If states were willing to fund regional trainings quarterly and statewide trainings and tests annually, this might be feasible. Of course, the counties would also have to get behind it. Emergency response setups vary from state to state; some are largely volunteer organizations, some depend on the fire or police organizations to do first response as well.

Tuesday, April 20, 2010

Show and Working Bloodlines

Quite a few breeds have a show-work dichotomy. Within that, most breeders will still set aside some puppies as being for the purpose they’re bred for and others as pets In general, if someone just wants a pet to hang out with, they’re best off getting a show-line pet-quality pup. If they’re looking for a dog to jog alongside the mountain bike or hike the Appalachian Trail, then a working-line pet pup might suit better.

There are exceptions. I have nice drivey Dustin from show lines, and he’s picked up the odd ribbon in the show ring. When I have money, which is not presently, he works sheep and does it very well. He did some puppy pre-bitework on a sack, and did it well also. I didn’t do as much with him in his puppyhood as I ought to have, as that was when Sunny was succumbing to cancer, and she died a few days after I learned (from Dustin first) that I was pregnant.

Pregnancy made me tired, so Dustin was worked in some of my rare bursts of energy. He was patient about it, though eager for the baby.

Then, of course, I was buried in a baby. Again, tracking and obedience in short bursts, agility and sheep not at all. He’s had a lot of ball games to wear off some energy, but that hasn’t given him much to think about beyond the odd lost toy to hunt.

One of our better ways to lose a toy for him to find is for me to throw it over or onto the workshop roof, depending on whether the toy is a ball or a stick. From the back of the house, the roof’s edge is about four feet off the ground; from the other, about the usual seven or so, and there’s another terrace just beyond the far side of the building.

Today was a ball day. You see what’s coming, no? He landed in leaves and soft dirt as indicated below.

Show-line dogs aren’t supposed to have that kind of drive. But apparently going around the building grew dull. He’s fine. He played merry hell with my attempt to get him to take it easy after that, and the photo up top has a dog in it entirely because he wanted to see what was so interesting in the frame of the picture. It looks like “Clear brush and install agility challenges” needs to work its way up my to-do list a bit more.

Thursday, April 8, 2010

Scentwork for Show Dogs: Stage 2

Two posts ago, I talked about training your dog to associate an open crate door with the idea of going straight to you. Once he has been taught that basic concept, it's time to start the real work: developing his skills.

So far, he's been working in simple settings. He comes to you across grass and in a famliar and low-distraction building. Now you step it up a little at a time. You cross a sidewalk, a driveway, or a ditch. Once he's mastered each, you go along a hedge and duck behind the end. Have a partner put a crosstrail across your intended path before you run it. Later, have that partner do it afterward. Add one scent article, surface, or other new element at a time, and hammer at that one until your dog knows how to get past it -- which may take one try or ten.

Indoors, stop ducking around doorways and start ducking into closets with the door pulled to, and then totally closed.

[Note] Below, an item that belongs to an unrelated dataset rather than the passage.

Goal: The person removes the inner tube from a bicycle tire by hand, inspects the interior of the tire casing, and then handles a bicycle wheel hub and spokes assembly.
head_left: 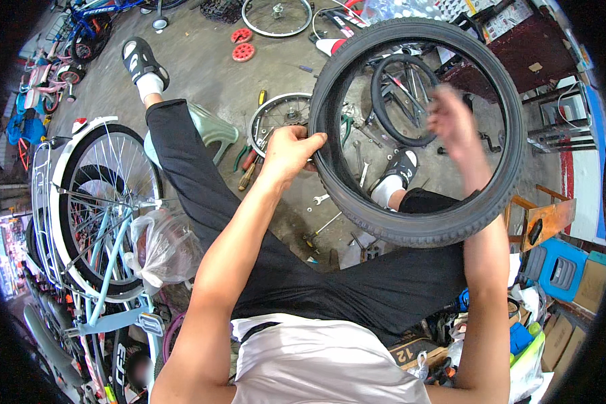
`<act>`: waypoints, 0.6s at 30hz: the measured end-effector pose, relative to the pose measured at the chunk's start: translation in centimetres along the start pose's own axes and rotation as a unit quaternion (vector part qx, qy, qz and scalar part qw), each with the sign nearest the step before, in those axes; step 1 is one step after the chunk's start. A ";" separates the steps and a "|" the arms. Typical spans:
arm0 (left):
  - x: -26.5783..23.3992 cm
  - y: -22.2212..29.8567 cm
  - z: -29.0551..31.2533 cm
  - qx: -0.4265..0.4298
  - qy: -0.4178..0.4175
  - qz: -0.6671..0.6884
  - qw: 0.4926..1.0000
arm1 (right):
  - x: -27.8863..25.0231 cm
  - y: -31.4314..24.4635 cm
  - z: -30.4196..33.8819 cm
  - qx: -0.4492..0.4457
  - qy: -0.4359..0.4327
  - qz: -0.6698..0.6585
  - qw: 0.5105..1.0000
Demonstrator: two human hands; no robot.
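A black knobby bicycle tire [411, 232] is held up in front of me, off any wheel. My left hand [293, 153] grips its left side, thumb on the outside and fingers mostly hidden behind the rubber. My right hand [451, 121] shows through the tire's opening, smeared by motion. Its forearm passes behind the lower right of the tire. Whether the right fingers hold anything cannot be made out. Beyond the opening, a smaller black ring-shaped tire or tube [377, 111] lies near the floor.
A spoked wheel [259, 124] lies on the floor behind my left hand, with screwdrivers [248, 176] and wrenches [321, 199] around. A pale green stool [215, 131] stands by my left leg. A light blue bicycle [104, 256] is at left, a blue stool [559, 268] at right.
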State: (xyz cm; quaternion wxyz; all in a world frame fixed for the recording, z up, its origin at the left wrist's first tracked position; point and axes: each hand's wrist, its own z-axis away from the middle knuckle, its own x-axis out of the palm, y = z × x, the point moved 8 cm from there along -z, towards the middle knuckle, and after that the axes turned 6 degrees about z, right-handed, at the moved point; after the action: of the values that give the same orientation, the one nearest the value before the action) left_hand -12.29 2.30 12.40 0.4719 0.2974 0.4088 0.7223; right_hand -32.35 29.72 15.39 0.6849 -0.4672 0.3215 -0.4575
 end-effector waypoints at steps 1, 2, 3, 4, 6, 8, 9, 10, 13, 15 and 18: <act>0.4 -0.1 0.2 -0.007 -0.004 0.000 1.000 | 2.6 1.6 1.1 0.043 -0.019 0.108 0.993; 0.7 -0.1 0.4 -0.013 -0.007 -0.002 1.000 | 5.9 2.4 2.7 0.055 -0.064 0.115 0.990; 1.2 -0.3 0.5 -0.020 -0.011 -0.003 1.000 | 8.9 3.2 4.3 0.068 -0.109 0.122 0.984; 1.4 -0.9 0.5 -0.027 -0.002 -0.014 1.000 | 11.0 4.3 5.2 0.076 -0.134 0.127 0.980; 2.2 -1.1 0.9 -0.020 -0.008 0.017 1.000 | 13.4 6.0 5.8 0.064 -0.168 0.156 0.971; 2.8 -1.3 1.2 -0.018 -0.013 0.035 0.999 | 13.7 6.6 6.0 0.052 -0.156 0.197 0.967; 2.9 -1.3 1.4 -0.020 -0.010 0.039 0.999 | 13.8 6.7 6.0 0.054 -0.159 0.173 0.970; 2.9 -1.3 1.6 -0.021 -0.008 0.043 0.999 | 13.8 6.9 5.9 0.056 -0.163 0.150 0.974; 2.8 -1.1 1.9 -0.022 0.009 0.042 0.999 | 14.0 6.6 6.6 0.065 -0.150 0.100 0.982; 3.3 -0.9 2.2 -0.019 0.007 0.058 0.998 | 13.7 6.5 6.8 0.068 -0.130 0.105 0.984; 3.7 -1.0 2.5 -0.020 0.005 0.081 0.997 | 13.5 7.2 6.0 0.040 -0.141 0.091 0.985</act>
State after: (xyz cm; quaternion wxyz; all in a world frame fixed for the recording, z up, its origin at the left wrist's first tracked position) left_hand -11.22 6.66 12.93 0.4159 0.3162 0.3715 0.7675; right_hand -19.77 20.35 10.62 0.7804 -0.4675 0.2444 -0.3357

Let him find you in the bathroom, in the basement, in the car in the garage, wherever your house and grounds permit.

When he gets good at using his nose and solving problems, and he's really focused on the game, you can get together with a few kennel-club buddies for Stage 3.

Marble Cake Revisited

A few posts ago, I wrote about using marble cake for giving yourself a visual parallel for how scent can be drawn by a passing vehicle or deer, especially in tall grass or on a still day. It would have been a much better post with a picture, but at the time I didn't have one.

Here you go. The original "scent" was laid in an S shape, which was then cut perpendicularly a number of times. When your dog seems to be going off on a crosstrail, she may be making a perfectly honest assessment of what the core scent is really doing!